The film, Midnight to Paris, will also open in a few days or weeks in most of the rest of the world, part of the pattern in which the Cannes Film Festival acts as the high-visibility platform for global film distribution.

Midnight in Paris is a perfect film to open the Festival, with its iconic scenes of famous Paris landmarks.

Owen Wilson and Rachel McAdams are the engaged couple who travel with their parents to Paris, where the magic of a former age – Paris in the 1920s and the Belle Epoque – engage Wilson, a Hollywood screenwriter trying his hand at being a novelist – captivate his imagination, if not his soul.

You either accept the premise that this is a rather dull and predictable film - featuring occasional in-jokes here and there, with the feel of a very stretched-out New Yorker short story - or you don’t.  Personally, I didn’t.

The fantasy sequences are filled with famous personalities including F. Scott and Zelda Fitzgerald, Ernest Hemingway, Picasso, T.S. Eliot, Dali, Toulouse-Lautrec and Degas.  But little of the young Woody Allen is on view here, only the audience’s nostalgia for his early talent.

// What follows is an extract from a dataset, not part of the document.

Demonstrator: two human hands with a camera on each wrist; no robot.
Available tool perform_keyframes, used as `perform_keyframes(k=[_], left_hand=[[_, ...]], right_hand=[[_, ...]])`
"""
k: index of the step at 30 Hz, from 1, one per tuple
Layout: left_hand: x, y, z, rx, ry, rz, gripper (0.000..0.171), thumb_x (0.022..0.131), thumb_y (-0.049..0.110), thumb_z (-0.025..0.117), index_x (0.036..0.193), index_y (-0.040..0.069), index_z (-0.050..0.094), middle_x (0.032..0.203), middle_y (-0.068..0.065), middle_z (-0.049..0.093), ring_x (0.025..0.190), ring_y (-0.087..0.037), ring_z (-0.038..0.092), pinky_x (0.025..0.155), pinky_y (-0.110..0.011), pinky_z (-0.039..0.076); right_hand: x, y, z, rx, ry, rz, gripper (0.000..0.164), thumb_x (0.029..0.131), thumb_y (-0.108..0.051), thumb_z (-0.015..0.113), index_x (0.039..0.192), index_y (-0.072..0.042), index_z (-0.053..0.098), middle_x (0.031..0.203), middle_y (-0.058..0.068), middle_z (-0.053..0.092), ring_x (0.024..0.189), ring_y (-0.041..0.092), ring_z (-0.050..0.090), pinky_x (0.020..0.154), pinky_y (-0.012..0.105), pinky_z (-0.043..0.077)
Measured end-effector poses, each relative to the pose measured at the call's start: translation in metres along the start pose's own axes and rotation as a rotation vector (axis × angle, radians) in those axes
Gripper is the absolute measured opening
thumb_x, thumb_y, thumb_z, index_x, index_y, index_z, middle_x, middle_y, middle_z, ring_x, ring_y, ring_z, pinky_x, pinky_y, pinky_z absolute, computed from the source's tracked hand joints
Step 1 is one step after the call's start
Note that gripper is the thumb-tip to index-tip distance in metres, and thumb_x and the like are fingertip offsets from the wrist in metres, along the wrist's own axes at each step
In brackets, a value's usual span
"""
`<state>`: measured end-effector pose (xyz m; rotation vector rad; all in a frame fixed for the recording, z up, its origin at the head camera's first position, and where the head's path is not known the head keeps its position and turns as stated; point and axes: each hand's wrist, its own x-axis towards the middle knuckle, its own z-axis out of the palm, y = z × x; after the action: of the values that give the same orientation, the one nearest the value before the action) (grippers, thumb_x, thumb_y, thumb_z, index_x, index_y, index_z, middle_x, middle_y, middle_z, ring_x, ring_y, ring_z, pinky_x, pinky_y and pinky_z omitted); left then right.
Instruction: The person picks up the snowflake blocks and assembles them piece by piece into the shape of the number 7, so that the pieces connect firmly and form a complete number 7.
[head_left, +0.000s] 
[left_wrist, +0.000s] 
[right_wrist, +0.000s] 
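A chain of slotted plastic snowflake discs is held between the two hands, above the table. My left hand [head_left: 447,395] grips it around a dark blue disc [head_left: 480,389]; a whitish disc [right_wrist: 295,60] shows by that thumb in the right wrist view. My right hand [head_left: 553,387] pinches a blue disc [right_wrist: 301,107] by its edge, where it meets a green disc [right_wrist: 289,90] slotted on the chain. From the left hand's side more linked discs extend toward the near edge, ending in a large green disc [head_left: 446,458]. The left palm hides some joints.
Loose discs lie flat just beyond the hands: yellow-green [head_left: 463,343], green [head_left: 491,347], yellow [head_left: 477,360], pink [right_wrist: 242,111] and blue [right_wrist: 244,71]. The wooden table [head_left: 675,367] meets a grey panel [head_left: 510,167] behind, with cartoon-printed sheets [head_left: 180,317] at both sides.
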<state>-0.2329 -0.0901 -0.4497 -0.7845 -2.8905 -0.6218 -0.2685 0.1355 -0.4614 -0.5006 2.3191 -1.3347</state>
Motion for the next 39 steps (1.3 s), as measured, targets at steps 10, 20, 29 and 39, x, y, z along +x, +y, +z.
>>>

The packed first press screening was followed by a press conference with Allen and his cast, which also includes Adrien Brody (in a single wonderfully nuanced turn as Salvador Dali), Carla Bruni (as a tour guide at the Rodin Museum), Michael Sheen, Kathy Bates and Marion Cotillard (as a serial partner of Modigliani, Braque, Picasso and Hemingway).

If this doesn’t make sense, just remember that this film is mostly a fantasy.